*** Opening of Data supplied ***

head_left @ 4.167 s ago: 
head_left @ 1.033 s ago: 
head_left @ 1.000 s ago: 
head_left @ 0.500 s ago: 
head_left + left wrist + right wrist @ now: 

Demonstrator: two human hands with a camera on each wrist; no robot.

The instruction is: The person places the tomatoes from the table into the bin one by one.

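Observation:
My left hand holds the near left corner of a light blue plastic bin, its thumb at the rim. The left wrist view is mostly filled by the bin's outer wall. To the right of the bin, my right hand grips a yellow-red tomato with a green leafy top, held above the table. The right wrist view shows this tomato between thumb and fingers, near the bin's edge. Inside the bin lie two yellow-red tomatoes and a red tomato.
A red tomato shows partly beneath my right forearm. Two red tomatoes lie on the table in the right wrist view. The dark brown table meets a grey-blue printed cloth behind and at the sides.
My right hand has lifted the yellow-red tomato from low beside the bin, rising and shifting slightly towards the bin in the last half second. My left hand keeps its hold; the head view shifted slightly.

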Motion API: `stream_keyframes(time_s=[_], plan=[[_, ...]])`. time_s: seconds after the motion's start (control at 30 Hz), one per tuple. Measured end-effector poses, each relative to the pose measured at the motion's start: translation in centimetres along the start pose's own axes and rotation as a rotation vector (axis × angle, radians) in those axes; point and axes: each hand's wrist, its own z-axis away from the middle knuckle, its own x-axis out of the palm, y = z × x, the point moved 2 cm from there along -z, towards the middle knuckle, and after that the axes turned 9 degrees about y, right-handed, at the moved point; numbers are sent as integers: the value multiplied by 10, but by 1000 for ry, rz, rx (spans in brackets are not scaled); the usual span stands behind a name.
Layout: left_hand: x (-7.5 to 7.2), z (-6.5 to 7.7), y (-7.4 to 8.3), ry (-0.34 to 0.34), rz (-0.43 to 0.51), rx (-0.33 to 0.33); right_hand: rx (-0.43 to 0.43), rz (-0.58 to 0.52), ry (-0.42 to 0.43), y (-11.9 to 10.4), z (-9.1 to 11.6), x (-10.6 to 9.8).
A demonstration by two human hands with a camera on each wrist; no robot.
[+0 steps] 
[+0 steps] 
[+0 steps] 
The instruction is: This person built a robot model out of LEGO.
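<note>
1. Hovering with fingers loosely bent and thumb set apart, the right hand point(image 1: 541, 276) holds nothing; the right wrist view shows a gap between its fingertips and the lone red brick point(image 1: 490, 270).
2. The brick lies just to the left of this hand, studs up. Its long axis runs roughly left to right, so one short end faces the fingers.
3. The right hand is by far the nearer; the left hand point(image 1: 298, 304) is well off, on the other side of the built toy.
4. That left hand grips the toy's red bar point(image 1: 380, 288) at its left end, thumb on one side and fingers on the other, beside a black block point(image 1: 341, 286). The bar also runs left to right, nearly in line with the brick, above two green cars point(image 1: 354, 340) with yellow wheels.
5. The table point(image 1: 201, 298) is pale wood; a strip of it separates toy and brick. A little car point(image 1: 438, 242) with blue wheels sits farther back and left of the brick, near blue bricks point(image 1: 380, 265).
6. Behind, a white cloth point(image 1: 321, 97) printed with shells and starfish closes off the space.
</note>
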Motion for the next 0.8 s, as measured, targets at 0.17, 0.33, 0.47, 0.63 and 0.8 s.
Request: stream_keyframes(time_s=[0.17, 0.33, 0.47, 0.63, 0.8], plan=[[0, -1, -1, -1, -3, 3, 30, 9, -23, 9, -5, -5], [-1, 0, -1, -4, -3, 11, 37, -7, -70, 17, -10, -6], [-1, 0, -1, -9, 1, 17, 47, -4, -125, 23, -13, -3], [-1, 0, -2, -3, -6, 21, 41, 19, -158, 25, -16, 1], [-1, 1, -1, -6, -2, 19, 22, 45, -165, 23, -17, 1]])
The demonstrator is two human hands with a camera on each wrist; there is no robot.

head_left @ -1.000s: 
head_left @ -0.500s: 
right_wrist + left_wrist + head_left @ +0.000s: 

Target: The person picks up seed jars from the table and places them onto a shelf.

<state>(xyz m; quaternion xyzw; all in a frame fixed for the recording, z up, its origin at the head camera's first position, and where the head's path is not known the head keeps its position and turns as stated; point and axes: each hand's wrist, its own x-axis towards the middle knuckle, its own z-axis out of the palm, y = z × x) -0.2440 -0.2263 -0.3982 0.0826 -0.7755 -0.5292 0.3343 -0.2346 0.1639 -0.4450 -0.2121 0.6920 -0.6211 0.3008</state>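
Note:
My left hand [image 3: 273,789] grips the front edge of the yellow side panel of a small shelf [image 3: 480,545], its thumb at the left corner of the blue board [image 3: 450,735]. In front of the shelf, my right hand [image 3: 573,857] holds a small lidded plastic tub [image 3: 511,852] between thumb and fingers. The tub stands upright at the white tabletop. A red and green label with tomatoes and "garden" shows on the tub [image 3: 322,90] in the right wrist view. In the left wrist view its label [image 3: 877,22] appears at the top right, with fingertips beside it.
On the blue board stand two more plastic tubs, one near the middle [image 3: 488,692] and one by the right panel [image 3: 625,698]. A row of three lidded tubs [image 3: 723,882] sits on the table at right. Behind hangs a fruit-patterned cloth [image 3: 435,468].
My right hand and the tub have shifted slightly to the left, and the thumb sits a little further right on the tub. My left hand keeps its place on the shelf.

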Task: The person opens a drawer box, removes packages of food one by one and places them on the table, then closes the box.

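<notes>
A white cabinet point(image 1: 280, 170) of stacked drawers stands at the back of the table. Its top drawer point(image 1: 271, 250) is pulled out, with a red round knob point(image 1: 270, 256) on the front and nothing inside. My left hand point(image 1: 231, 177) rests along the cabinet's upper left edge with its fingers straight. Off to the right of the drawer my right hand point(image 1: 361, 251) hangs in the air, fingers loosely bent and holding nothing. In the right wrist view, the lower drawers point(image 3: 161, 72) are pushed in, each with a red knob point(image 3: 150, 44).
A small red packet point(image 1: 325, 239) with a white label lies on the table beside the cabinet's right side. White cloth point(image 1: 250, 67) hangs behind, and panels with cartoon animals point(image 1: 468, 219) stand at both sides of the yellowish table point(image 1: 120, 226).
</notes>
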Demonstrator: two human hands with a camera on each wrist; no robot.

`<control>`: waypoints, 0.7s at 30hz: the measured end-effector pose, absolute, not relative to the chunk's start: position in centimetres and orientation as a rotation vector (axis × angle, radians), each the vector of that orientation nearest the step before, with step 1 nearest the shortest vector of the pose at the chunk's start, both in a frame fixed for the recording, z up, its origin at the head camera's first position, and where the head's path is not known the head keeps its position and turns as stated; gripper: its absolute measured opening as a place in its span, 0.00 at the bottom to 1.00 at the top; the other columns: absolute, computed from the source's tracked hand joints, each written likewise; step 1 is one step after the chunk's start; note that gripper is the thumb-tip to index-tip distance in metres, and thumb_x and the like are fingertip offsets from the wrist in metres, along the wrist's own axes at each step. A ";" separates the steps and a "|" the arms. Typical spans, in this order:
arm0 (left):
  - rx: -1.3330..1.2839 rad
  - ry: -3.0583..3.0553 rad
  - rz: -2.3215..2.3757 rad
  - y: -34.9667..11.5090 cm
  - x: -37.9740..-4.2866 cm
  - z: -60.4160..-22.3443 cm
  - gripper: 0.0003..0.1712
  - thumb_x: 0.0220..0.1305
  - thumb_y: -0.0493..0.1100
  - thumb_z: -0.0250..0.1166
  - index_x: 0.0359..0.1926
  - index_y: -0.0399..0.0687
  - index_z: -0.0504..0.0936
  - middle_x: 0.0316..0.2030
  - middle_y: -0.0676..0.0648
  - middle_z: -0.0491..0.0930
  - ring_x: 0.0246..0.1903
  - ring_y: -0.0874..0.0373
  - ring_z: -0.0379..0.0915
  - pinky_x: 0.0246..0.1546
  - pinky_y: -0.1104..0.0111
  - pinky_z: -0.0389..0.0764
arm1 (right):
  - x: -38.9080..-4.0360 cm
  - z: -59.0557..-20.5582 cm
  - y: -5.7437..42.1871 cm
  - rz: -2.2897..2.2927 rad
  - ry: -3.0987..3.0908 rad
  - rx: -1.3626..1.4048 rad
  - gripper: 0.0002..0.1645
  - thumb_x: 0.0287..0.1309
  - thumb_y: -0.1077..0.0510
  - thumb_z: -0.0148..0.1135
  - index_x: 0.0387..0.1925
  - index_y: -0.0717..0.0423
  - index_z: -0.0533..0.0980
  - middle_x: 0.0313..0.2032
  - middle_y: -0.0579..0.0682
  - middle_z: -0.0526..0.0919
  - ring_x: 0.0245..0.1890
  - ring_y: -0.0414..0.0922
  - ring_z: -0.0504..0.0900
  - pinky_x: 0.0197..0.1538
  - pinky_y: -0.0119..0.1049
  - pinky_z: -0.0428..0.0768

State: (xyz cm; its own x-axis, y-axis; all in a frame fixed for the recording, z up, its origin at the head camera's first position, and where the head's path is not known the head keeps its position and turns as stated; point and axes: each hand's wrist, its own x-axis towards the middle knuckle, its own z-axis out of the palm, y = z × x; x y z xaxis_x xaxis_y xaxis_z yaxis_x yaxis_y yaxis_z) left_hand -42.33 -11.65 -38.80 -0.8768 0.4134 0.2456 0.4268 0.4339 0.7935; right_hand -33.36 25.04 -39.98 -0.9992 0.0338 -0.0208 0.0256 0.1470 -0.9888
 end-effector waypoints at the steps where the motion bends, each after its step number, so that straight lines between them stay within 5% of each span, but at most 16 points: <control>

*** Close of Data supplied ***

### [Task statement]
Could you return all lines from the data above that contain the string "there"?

### [Answer section]
Motion API: `stream_keyframes(time_s=[_], plan=[[_, ...]])`. time_s: seconds after the motion's start (control at 30 Hz), one per tuple. Measured end-effector poses, each relative to the pose measured at the motion's start: translation in centimetres along the start pose's own axes and rotation as a rotation vector (axis × angle, radians) in those axes; point and axes: each hand's wrist, its own z-axis away from the middle knuckle, its own x-axis out of the palm, y = z × x, the point moved 2 cm from there along -z, towards the middle knuckle, and after that the axes turned 9 degrees about y, right-handed, at the moved point; numbers are sent as integers: the value multiplied by 10, but by 1000 for ry, rz, rx (spans in brackets are not scaled); the usual span stands behind a name.
The demonstrator is two human hands with a camera on each wrist; there is no robot.

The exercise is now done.